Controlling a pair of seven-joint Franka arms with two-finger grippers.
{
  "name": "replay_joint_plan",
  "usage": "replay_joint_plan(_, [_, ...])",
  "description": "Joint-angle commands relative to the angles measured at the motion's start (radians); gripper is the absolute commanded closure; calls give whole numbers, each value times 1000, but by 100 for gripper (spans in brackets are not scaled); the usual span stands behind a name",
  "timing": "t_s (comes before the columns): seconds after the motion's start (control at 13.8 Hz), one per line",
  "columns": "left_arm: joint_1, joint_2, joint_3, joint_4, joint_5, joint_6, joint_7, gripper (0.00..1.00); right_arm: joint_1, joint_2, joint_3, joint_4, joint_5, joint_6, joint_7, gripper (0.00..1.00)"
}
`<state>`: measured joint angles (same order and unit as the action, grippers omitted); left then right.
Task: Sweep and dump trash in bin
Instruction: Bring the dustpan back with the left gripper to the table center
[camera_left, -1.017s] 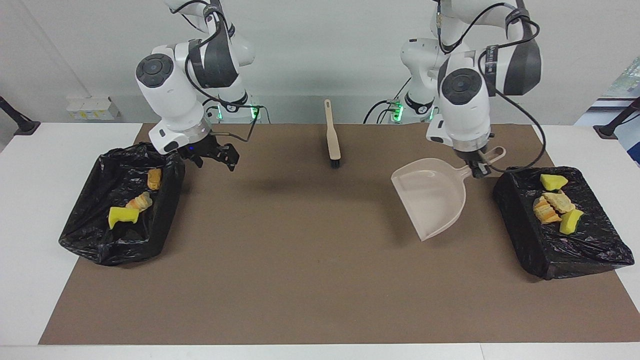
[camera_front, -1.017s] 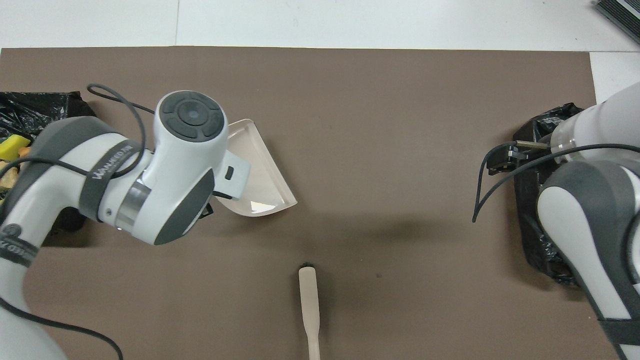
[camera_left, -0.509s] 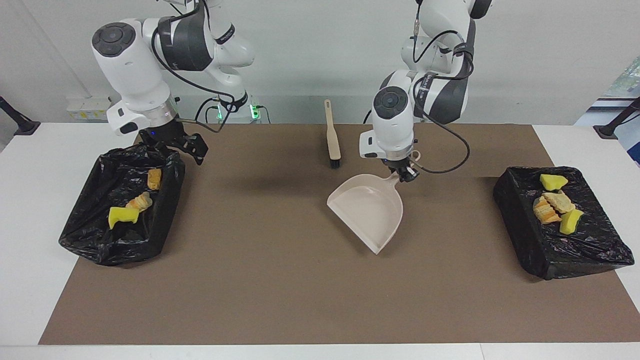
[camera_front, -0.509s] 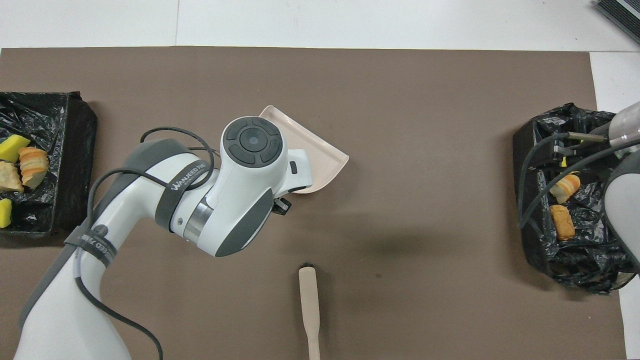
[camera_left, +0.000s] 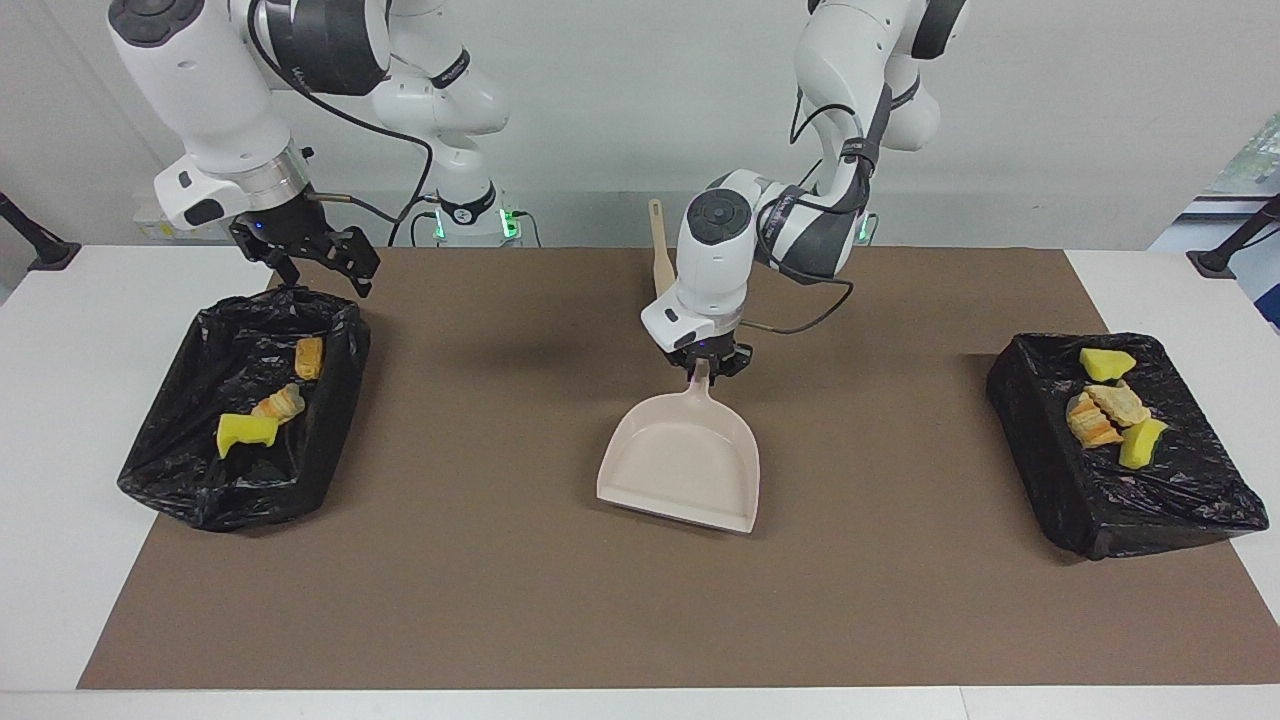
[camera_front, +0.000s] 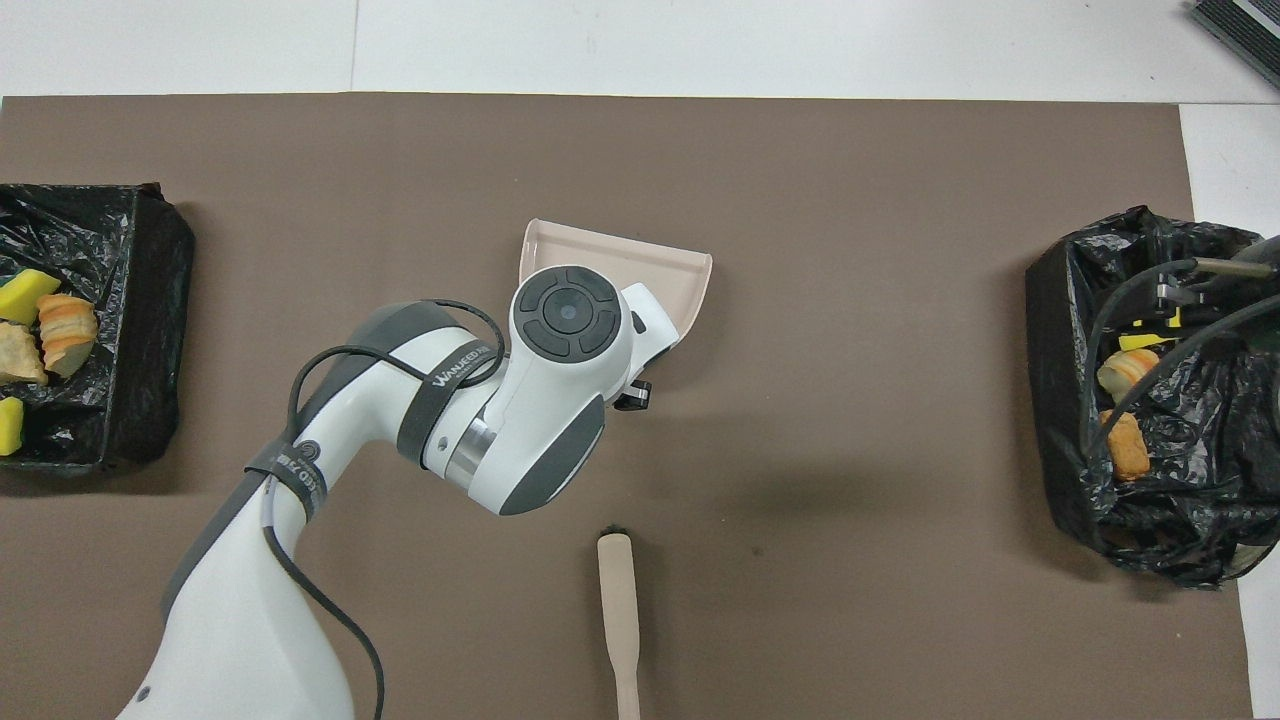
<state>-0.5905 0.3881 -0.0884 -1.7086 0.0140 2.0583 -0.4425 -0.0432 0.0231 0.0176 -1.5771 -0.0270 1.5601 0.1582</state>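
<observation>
My left gripper (camera_left: 706, 366) is shut on the handle of the beige dustpan (camera_left: 685, 462), which lies low on the brown mat at the table's middle, its mouth pointing away from the robots. In the overhead view the arm covers most of the dustpan (camera_front: 655, 270). My right gripper (camera_left: 322, 272) is open and empty, raised over the robot-side edge of the bin (camera_left: 190, 490) at the right arm's end. Trash lies in both bins: a yellow wedge (camera_left: 246, 432) and bread pieces (camera_left: 281, 402) in that one, and yellow wedges (camera_left: 1105, 362) and bread pieces (camera_left: 1098, 414) in the other bin (camera_left: 1180, 505).
The beige brush (camera_front: 620, 610) lies on the mat near the robots, between the two bases, and the left arm partly hides it in the facing view (camera_left: 658, 235). The brown mat (camera_left: 480, 560) shows no loose trash.
The left arm carried the dustpan from beside the bin at its end to the table's middle, turning its mouth away from the robots. The right gripper rose and drew back toward its base.
</observation>
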Motion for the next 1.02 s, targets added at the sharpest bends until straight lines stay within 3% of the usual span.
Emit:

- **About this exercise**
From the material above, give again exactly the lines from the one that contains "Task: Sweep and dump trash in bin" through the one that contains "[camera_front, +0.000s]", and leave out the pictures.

- **Exercise output**
Task: Sweep and dump trash in bin
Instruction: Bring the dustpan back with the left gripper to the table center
[camera_left, -1.017s] 
[camera_front, -1.017s] 
[camera_left, -0.509s] 
[camera_front, -0.509s] 
[camera_left, +0.000s] 
[camera_front, +0.000s] 

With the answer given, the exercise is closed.